Les propositions de la Cour pour renouveler le modèle
Convaincue que les modalités de financement doivent être repensées, la Cour recommande une fusion des sections soins et dépendance. « L'ARS agirait comme responsable unique », précise Pierre Moscovici. Les départements doivent être confortés comme responsables de la politique de prévention dans les territoires, restant parties prenantes des CPOM, afin de veiller à la bonne insertion territoriale des Ehpad. Ces derniers étant de plus en plus médicalisés, et la santé relevant d'une compétence de l'Etat, « cela allègera leurs formalités administratives ».

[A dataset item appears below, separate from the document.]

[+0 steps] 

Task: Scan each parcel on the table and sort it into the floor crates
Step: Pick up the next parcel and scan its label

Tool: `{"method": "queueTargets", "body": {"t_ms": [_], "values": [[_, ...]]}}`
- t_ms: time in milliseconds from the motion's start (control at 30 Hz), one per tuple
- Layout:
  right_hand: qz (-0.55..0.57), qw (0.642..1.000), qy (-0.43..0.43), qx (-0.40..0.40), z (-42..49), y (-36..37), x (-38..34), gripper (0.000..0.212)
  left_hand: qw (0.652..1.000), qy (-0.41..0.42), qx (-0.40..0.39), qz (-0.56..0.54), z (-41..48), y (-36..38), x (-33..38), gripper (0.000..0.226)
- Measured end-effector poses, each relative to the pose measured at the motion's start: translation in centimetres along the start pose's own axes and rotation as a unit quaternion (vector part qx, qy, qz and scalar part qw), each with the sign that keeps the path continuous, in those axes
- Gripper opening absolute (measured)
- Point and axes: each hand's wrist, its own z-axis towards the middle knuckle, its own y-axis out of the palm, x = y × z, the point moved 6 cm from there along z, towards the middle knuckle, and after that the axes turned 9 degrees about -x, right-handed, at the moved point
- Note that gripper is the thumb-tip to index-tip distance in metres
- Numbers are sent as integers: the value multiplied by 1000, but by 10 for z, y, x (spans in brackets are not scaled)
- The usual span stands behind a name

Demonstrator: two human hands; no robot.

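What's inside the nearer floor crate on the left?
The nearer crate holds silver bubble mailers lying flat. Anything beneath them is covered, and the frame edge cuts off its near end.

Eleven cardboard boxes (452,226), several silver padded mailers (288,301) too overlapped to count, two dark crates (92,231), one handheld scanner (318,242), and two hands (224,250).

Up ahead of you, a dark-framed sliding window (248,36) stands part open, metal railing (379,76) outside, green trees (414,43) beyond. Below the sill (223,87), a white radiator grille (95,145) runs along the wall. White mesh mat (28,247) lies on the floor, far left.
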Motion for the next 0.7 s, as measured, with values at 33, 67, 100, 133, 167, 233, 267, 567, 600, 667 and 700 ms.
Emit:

Les dotations devraient mieux prendre en compte le besoin en soins et les degrés de dépendance. La Cour demande à ce que soient revus et remis à jour plus fréquemment les modes de calcul car plus du quart des Ehpad reçoivent des dotations calculées sur des estimations qui datent de 2015 ou 2016. Ils doivent aussi recevoir des dotations pluriannuelles pour réaliser des actions de la prévention.
Elle recommande également de généraliser le tarif global pour augmenter les ressources médicales et accentuer l'articulation avec les équipes mobiles.
Il est urgent de remédier au problème de recrutement et d'attractivité. Pour cela, il faut renforcer la reconnaissance professionnelle, la revalorisation salariale et travailler à améliorer la formation.
« Plus de formation, plus de valorisation, plus de progression de carrière pour les aides soignants, plus de reconnaissance pour les infirmiers coordonnateurs et les psychologues sont nécessaires pour pallier au manque de ressources médicales », martèle Pierre Moscovici.
Enfin 3è point, la Cour insiste sur la nécessité de mettre l'accent sur le contrôle et la capacité d'organisation des autorités de tutelle. « Toute prise en charge sans contrôle rend fou, c'est à dire inopérant, inefficace et inacceptable ». La Cour prône donc la création de nouveaux indicateurs, référentiels de bonnes pratiques, extension des domaines de compétences des organes de contrôle mais aussi une plus grande transparence vis à vis du grand public avec la publication des indicateurs qualité et rapports conclusifs, la transformation de l'Ehpad en Centre de ressources pour amener à la disparition d'un fonctionnement en silo, et une circulation plus fluide entre le domicile et l'établissement.
Il faut rénover le modèle économique. Dépenser oui mais dépenser bien en s'adaptant aux nouveaux besoins.